Cartesia MCP Server

What is Cartesia MCP Server about?

Provides a local MCP (Model Context Protocol) server that bridges applications such as Claude Desktop, Cursor, and OpenAI agents with Cartesia's speech AI platform. It supports listing voices, converting text to audio, localizing speech to different languages, infilling missing audio segments, and re‑voicing existing files.

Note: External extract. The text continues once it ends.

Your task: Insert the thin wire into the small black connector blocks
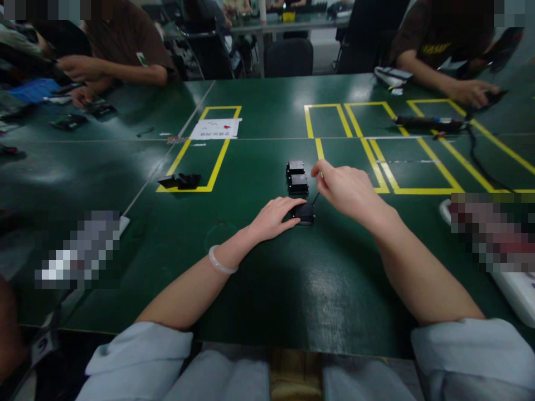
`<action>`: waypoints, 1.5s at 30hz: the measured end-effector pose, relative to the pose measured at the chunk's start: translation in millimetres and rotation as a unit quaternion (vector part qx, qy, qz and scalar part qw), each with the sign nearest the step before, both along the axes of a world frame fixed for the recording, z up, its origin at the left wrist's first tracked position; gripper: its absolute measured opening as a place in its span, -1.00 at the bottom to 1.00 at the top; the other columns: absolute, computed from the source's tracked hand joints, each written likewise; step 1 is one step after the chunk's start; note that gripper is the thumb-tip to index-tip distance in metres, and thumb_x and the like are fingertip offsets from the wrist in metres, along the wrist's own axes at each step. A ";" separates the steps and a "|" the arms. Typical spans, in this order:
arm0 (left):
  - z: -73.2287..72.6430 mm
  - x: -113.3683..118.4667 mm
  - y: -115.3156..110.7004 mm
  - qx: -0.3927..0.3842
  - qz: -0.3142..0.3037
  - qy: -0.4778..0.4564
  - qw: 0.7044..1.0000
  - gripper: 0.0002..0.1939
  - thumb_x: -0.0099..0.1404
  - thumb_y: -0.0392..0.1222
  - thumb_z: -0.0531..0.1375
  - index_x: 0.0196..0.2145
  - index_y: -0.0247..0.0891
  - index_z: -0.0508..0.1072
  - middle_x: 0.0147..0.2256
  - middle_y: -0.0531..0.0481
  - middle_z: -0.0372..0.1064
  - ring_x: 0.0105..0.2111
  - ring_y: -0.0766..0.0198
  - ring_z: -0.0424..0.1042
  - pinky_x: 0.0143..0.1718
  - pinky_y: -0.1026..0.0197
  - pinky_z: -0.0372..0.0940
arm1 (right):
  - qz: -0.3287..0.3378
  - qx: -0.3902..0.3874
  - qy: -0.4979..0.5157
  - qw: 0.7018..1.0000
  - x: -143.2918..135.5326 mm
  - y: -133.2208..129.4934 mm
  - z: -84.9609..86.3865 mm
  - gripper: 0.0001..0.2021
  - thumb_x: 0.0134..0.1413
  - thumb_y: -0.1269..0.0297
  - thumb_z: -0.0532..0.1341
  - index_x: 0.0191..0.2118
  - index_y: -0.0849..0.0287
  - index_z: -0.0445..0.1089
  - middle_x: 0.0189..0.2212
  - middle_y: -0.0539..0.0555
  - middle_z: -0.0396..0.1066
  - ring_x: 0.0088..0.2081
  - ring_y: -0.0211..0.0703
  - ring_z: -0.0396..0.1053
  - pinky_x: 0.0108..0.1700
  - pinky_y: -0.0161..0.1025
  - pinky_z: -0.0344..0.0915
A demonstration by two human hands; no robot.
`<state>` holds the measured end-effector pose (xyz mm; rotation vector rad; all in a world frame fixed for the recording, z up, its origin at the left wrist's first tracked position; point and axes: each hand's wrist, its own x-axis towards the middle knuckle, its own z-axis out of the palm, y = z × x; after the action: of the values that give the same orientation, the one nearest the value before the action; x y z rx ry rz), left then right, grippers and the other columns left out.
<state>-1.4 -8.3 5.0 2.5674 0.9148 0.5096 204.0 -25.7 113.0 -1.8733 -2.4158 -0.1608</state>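
Note:
A small black block (304, 214) lies on the green table, its left side held between the thumb and fingers of my left hand (276, 218), which wears a pale bracelet on the wrist. My right hand (343, 186) is closed in a pinch around a thin dark tool (316, 198). The tool slants down, its lower end at or near the block's upper right edge; exact contact is too small to tell. Just beyond, two similar black blocks stand in a row, the nearer one (298, 181) just in front of the farther one (296, 166).
Yellow tape outlines mark the green table (259, 301). Black parts (179, 181) and a white paper (216, 128) lie left. Blurred-out devices sit at both sides. A black tool with a cable (430, 122) lies right. Two people work across the table.

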 end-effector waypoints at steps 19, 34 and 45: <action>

How to use Cartesia MCP Server?

Create a Cartesia account and obtain an API key from the Cartesia playground.

Install the package:

pip install cartesia-mcp
which cartesia-mcp   # get the absolute path to the executable

Configure the client (e.g., Claude Desktop or Cursor) by referencing the executable path and supplying CARTESIA_API_KEY (and optionally OUTPUT_DIRECTORY).
Run the server and issue MCP commands from the integrated client to perform audio operations.

Key Features

Voice listing – Retrieve all available Cartesia voices.
Text‑to‑audio – Generate speech from any text using a chosen voice.
Localization – Translate and synthesize speech in a different language while preserving the speaker's style.
Audio infill – Seamlessly generate audio between two existing clips.
Voice swapping – Change the voice of an existing audio file to another Cartesia voice.
Simple integration – Ready‑to‑use config snippets for Claude Desktop and Cursor.

Use Cases

Developers building AI assistants that need on‑demand speech synthesis.
Content creators generating multilingual voice‑overs.
Applications requiring dynamic audio generation such as interactive games or virtual agents.
Automated pipelines that need to stitch or replace audio segments programmatically.

FAQ

Q: Do I need a paid Cartesia account? A: No, a free tier provides 20,000 credits per month, sufficient for most development and testing.

Q: Which languages are supported for localization? A: All languages offered by Cartesia’s API can be used; refer to the Cartesia documentation for the full list.

Q: Can I run the server without installing Python packages? A: The server is distributed as a Python package; installation via pip is required.

Q: How do I specify the output folder for generated audio? A: Set the OUTPUT_DIRECTORY environment variable in the client configuration; if omitted, files are saved in the current working directory.